Eight companies chosen for $7.2 billion program to fight electronics obsolescence

Eight major U.S. defense contractors are helping to fight the effects of electronics obsolescence and solve problems of unreliable, unmaintainable, under-performing, or incapable electronics hardware and software under a potential $7.2 billion, 12-year program.

1605mae Dmea

MC CLELLAN, Calif. - Eight major U.S. defense contractors are helping to fight the effects of electronics obsolescence and solve problems of unreliable, unmaintainable, under-performing, or incapable electronics hardware and software under a potential $7.2 billion, 12-year program.

Officials of the Defense Microelectronics Activity (DMEA) in McClellan, Calif., announced contracts to eight companies for the Advanced Technology Support Program IV (ATSP4). The eight ATSP4 contractors are:

  • BAE Systems Electronic Systems in Nashua, N.H.;
  • The Boeing Co. in Hazelwood, Mo.;
  • The Lockheed Martin Corp. Mission Systems and Training (MST) segment in Owego, N.Y.;
  • Cobham Semiconductor Solutions in Colorado Springs, Colo. (formerly Aeroflex);
  • General Dynamics Mission Systems in Minneapolis;
  • Honeywell Aerospace in Albuquerque, N.M.;
  • The Northrop Grumman Corp. Mission Systems segment in Linthicum Heights, Md.; and
  • the Raytheon Co. Space and Airborne Systems segment in El Segundo, Calif.

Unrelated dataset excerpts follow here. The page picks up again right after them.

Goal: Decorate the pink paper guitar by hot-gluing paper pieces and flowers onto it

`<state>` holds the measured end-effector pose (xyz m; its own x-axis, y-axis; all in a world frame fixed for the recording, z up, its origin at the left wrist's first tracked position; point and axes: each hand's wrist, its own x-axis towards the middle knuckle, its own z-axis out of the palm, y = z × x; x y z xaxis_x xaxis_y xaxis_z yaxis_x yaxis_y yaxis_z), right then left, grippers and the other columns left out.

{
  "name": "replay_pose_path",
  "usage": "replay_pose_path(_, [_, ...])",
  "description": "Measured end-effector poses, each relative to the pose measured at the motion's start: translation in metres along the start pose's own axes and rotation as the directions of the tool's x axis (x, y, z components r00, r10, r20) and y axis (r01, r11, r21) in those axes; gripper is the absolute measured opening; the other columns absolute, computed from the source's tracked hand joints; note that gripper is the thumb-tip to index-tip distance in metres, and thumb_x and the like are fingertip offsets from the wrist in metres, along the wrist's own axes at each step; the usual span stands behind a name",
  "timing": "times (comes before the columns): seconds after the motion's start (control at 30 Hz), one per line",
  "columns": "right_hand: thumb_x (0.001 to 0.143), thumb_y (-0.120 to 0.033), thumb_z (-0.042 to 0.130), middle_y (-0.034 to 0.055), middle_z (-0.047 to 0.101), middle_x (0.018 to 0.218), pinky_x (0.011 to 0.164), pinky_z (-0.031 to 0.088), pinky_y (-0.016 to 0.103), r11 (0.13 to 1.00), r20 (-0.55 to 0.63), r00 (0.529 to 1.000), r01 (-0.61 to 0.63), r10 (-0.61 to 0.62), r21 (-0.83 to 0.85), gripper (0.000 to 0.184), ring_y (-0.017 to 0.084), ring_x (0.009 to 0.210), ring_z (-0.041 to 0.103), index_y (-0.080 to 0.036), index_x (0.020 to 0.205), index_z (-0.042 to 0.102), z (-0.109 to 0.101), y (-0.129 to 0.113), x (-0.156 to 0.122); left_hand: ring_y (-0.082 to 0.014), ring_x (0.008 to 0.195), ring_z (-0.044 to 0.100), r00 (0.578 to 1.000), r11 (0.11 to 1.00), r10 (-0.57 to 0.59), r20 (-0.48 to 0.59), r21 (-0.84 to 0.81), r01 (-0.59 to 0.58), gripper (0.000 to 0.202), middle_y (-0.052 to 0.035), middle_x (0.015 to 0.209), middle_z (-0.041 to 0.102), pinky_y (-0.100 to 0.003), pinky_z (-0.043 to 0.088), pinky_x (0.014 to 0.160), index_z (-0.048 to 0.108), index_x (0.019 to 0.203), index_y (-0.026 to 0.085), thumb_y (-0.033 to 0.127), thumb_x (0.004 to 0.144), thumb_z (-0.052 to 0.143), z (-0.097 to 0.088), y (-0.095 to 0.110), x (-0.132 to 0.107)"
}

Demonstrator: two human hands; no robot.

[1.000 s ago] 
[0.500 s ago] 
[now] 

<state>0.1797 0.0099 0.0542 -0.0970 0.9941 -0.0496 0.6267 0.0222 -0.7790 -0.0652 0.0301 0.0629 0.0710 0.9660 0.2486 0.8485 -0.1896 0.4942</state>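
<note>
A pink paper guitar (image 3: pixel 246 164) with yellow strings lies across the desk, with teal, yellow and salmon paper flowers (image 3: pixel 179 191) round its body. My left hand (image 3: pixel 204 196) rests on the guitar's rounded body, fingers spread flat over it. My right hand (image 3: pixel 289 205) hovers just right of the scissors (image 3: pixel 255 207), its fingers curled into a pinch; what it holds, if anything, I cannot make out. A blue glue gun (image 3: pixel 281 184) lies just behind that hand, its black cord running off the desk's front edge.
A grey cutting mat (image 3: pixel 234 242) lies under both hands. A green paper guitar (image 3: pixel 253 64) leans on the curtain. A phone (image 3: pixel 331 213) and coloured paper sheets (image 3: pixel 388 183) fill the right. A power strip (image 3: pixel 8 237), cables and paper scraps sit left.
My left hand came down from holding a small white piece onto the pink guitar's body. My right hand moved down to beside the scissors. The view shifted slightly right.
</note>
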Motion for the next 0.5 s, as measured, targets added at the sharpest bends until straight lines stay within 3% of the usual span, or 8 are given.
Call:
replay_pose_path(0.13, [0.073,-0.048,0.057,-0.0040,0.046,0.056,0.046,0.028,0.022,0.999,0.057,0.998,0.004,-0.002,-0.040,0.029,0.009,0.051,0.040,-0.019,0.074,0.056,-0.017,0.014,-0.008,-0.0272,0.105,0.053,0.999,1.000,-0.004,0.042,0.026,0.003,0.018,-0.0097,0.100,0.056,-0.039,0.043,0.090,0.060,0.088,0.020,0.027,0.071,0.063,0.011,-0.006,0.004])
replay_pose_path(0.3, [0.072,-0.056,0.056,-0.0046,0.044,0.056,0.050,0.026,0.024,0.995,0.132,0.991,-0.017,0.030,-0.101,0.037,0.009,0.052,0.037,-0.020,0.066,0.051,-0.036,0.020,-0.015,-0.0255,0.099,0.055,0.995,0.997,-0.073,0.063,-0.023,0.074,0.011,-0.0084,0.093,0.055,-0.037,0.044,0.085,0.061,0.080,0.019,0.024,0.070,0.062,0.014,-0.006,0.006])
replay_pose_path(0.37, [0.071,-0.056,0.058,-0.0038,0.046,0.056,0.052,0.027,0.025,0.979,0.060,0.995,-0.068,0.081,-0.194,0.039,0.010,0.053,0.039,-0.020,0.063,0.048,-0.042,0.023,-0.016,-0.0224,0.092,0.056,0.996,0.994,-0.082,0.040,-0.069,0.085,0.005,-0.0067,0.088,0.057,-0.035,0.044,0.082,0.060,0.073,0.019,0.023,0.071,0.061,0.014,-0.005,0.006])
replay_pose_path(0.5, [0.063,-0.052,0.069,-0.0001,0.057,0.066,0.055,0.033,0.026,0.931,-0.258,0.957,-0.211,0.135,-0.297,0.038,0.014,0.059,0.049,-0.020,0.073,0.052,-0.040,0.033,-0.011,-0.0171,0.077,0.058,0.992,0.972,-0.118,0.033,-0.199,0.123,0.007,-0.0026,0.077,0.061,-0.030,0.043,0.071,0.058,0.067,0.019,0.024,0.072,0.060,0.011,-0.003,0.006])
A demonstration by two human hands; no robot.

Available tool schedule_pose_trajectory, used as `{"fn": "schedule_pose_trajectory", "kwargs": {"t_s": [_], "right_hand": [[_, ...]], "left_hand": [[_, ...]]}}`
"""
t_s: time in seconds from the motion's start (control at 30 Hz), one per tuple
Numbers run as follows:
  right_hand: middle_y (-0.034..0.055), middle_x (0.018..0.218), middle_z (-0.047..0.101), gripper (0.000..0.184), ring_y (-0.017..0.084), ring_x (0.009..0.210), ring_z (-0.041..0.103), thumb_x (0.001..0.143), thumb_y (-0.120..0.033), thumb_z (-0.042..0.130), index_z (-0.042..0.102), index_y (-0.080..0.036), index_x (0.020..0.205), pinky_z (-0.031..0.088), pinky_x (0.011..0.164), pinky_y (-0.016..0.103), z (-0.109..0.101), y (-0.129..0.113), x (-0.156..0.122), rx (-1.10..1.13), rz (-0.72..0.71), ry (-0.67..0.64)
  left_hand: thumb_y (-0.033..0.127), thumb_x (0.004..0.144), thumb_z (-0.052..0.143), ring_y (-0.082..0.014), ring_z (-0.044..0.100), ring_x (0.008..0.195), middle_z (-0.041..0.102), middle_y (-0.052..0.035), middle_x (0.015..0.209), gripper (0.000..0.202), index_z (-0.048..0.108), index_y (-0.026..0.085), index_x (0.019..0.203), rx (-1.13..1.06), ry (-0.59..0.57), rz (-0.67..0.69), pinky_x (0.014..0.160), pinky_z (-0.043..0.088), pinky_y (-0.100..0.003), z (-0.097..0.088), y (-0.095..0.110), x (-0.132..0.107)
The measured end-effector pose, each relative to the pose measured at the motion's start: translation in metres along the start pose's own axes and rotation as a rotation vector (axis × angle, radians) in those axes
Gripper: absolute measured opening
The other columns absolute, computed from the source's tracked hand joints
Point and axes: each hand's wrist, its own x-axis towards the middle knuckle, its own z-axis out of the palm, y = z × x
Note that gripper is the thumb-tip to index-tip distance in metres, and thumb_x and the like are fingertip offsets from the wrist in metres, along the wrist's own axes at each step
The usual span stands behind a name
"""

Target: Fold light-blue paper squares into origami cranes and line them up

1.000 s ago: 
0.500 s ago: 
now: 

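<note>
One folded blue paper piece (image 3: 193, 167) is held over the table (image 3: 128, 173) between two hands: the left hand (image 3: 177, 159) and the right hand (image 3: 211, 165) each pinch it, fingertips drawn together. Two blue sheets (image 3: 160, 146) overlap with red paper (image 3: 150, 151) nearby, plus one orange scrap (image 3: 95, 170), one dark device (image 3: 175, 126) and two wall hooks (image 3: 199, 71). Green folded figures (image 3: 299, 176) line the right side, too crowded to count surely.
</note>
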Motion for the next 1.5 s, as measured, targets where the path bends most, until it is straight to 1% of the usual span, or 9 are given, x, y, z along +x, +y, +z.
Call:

These companies will share as much as $7.2 billion in orders over 10 years to support U.S. military technology and weapons development, as well as those of foreign militaries.

1605mae Dmea
Some of the nation's largest military electronics houses are helping solve problems of unreliable, unmaintainable, under-performing, or incapable electronics hardware and software.

Contracts for a second potential $800 million project, part of this program, are reserved for small business and have not been announced.

The ATSP4 seeks to develop a quick reaction capability to develop technologies necessary to keep military systems operational, elevate their sophistication levels, and meet new threats.

ATSP4 orders may include developing components to meet the Pentagon's requirements for ultra-low volumes, extending component availability, or ensuring a trusted, assured, and secure supply of microelectronics.

The job also involves the quick application of advanced technologies to upgrade military weapons performance in response to traditional and irregular threats, as well as to the problems of aging weapon systems.

The ATSP4 program seeks to increase warfighter capabilities and solve electronics support problems like reliability, maintainability, and obsolescence by inserting advanced microelectronics into weapon systems.

The ATSP4 program covers hardware and software and includes studies, analysis, design, software, simulation, prototyping, integration, testing, producibility, and limited production.

Work on the ATSP4 program should be finished by March 2028.